Special Considerations for Bedlington Terriers
Bedlington terriers are a popular breed for families with young children. Before bringing home a Bedlington, teach your children to pet dogs gently. Remind them not to pull the dog's tail or bother it while it's trying to sleep. Once the child understands how to behave, let them spend supervised time with the Bedlington. After they get to know each other, they'll become good friends.
Like other terrier breeds, Bedlington terriers were originally bred to hunt small animals. Although they are now more commonly kept as pets, some of them have kept this hunting instinct. If you plan to use your Bedlington as a hunting companion, it will make an enthusiastic and trainable ally. However, they should still not be allowed off leash in wilderness areas. You don't want the dog to go chasing after a skunk. If you want a pet rather than a hunting dog, redirect their prey drive using dog toys, treats, and other things that they can safely chase.
Bedlington terriers make good watchdogs.

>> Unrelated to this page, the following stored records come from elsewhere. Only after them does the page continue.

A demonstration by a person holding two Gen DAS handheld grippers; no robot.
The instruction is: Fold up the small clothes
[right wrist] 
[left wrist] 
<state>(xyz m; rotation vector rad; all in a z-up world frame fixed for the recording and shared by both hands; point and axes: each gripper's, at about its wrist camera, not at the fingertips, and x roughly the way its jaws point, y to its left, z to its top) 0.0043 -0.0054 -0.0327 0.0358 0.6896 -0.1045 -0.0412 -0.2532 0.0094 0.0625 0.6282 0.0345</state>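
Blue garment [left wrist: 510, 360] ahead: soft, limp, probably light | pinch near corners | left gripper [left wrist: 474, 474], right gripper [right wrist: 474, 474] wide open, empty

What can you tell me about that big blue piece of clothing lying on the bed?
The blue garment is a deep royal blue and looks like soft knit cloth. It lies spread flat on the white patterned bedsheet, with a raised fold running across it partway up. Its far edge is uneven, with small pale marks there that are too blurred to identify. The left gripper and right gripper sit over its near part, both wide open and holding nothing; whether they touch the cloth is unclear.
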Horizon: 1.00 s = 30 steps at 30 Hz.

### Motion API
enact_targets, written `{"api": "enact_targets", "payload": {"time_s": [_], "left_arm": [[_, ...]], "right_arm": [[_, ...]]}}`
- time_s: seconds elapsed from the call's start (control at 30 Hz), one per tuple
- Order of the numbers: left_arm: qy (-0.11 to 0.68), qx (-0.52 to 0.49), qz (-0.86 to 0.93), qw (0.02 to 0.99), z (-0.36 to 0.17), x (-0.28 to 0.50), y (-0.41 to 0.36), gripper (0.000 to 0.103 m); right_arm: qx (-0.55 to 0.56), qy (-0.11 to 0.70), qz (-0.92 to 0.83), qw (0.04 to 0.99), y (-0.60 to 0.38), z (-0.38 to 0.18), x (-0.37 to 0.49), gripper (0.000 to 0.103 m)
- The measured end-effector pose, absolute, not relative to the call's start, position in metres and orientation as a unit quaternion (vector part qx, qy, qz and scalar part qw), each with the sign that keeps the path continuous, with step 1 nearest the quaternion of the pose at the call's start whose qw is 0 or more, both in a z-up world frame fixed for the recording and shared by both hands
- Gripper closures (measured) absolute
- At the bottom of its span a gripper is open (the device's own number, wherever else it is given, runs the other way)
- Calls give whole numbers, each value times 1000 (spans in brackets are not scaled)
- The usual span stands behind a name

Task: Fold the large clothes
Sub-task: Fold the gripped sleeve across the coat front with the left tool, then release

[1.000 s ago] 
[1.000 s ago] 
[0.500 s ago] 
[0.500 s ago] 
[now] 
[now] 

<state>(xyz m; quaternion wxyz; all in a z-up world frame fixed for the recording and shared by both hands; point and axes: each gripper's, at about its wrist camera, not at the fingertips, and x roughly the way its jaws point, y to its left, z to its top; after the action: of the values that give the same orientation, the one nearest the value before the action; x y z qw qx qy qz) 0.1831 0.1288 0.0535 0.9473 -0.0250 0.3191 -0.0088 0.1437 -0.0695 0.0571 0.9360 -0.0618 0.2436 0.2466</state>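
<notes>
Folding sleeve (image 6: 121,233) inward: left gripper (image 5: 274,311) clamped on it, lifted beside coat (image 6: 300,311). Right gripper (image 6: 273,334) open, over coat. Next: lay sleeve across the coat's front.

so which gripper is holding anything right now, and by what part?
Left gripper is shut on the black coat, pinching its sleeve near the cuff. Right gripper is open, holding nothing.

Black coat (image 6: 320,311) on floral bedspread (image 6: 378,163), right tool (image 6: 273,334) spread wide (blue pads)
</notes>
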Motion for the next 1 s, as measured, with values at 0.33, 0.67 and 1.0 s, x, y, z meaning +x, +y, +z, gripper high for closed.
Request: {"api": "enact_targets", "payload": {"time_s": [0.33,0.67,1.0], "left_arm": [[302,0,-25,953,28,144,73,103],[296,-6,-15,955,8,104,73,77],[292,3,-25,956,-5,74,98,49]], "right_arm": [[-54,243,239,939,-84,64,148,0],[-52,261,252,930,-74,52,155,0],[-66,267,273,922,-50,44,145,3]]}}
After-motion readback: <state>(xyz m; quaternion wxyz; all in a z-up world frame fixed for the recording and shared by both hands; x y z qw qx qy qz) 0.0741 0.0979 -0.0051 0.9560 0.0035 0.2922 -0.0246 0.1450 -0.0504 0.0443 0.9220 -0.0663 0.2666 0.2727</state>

This makes them great at alerting their owners to potential danger, but they can also be anxious around new people. Let your Bedlington spend lots of time interacting with new people in calm, safe environments. When you invite friends over, let them give the dog treats so that the dog will form a positive association with new people. The more you socialize your dog, the friendlier they will become.
History of Bedlington Terriers
The history of Bedlington terriers begins in the English mining town of Bedlington. The dogs were originally bred in this town for killing vermin, especially the rats that plagued the coal mining pits. Their agility and trainability made them excellent ratters. Dandie Dinmont terriers provided some of the early breeding stock, and the two terrier breeds remain closely related. Whippets were added to the gene pool to give the Bedlington terrier extra speed and their characteristic arched back.
When people realized how talented Bedlingtons were at hunting vermin, they started taking them on hunts as retrieving dogs. Sadly, their toughness caused some people to use them for another purpose: dogfighting. They were pitted against each other for sport, and though the dogs fought bravely, many died. Thankfully, the U.K. now has strict bans against dogfighting.
In the early 1800s, Bedlington terriers were still considered a working man's dog. However, a gentleman in Bedlington named Lord Rothbury became fascinated by these tough little terriers. He began breeding them himself. His dogs became so famous that people started referring to Bedlington terriers as Rothbury's terriers or Rothbury's lambs (because of their sheep-like fur). Although the name has fallen out of favor, Rothbury is credited with popularizing the breed.
Gradually, Bedlington terriers became more popular as pets, rather than working dogs. They were bred to keep their fierce loyalty, but lost some of the aggression they had possessed as hunting and fighting dogs. Modern Bedlington terriers are much more docile than their predecessors. A few working Bedlington terriers still exist, but the majority are show dogs or household pets. This comfortable end to their story is exactly what these feisty little terriers deserve.